**Problem to solve:**
Please count how many lines below contain the word "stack" and reply with only that number.

────

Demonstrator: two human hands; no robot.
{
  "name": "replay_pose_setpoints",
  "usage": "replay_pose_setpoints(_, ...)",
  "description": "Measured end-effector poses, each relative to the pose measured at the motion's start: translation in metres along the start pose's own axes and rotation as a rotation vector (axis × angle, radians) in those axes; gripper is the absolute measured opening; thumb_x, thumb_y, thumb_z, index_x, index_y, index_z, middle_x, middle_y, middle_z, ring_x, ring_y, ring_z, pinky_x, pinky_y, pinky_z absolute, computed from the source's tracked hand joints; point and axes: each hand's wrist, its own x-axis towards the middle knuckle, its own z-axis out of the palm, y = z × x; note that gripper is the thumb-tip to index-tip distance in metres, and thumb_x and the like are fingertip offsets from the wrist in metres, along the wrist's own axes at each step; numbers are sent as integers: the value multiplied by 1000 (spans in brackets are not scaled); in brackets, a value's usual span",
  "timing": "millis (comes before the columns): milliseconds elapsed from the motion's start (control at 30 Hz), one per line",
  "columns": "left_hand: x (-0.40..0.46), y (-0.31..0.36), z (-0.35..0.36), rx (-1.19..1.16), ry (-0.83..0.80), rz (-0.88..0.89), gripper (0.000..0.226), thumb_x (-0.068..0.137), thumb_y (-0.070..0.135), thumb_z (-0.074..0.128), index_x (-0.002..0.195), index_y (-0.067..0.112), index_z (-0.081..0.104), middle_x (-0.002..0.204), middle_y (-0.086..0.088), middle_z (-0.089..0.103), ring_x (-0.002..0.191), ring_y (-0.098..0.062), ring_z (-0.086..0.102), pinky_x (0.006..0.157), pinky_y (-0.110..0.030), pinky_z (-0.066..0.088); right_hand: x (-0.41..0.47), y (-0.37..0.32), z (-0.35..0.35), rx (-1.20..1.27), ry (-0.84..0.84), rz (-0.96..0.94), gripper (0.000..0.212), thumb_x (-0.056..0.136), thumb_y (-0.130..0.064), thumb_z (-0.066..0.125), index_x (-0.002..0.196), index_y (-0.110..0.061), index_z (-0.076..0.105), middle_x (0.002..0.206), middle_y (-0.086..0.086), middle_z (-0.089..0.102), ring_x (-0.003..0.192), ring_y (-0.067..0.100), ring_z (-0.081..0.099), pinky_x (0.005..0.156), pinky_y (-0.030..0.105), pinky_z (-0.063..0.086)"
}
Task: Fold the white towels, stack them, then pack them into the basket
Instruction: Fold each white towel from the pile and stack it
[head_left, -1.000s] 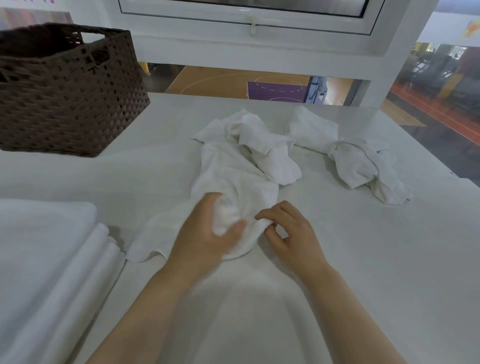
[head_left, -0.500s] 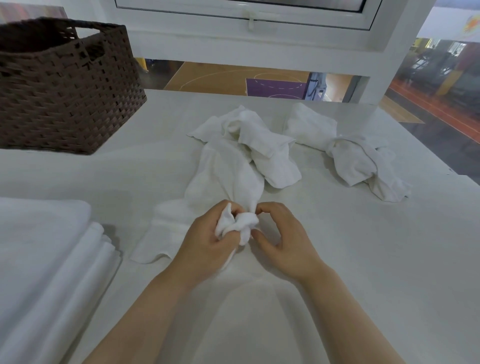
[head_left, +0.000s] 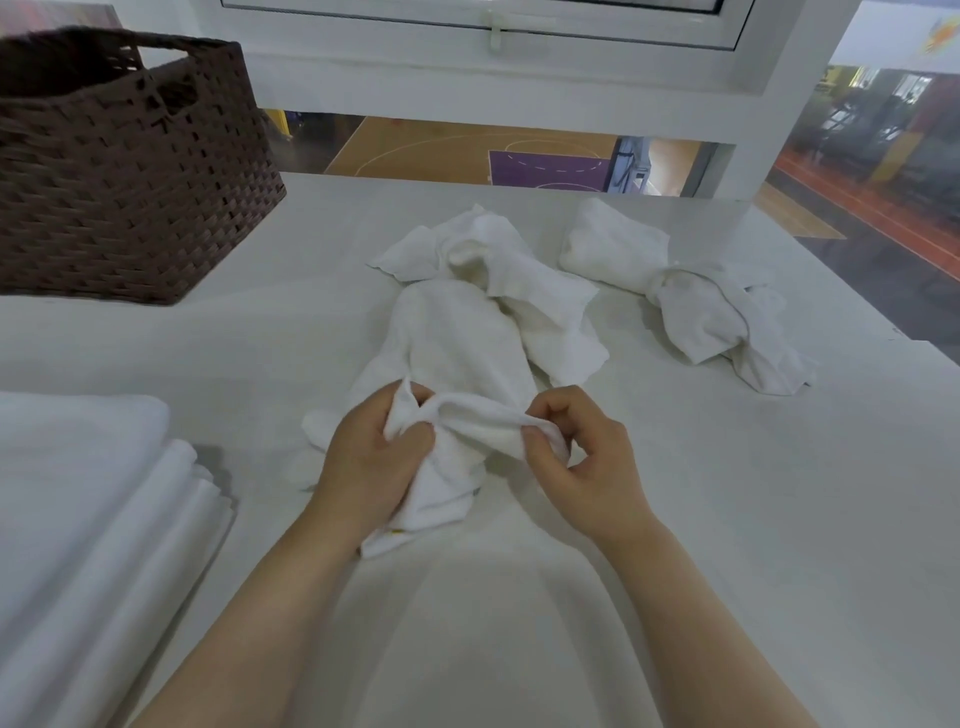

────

**Result for this exercise:**
2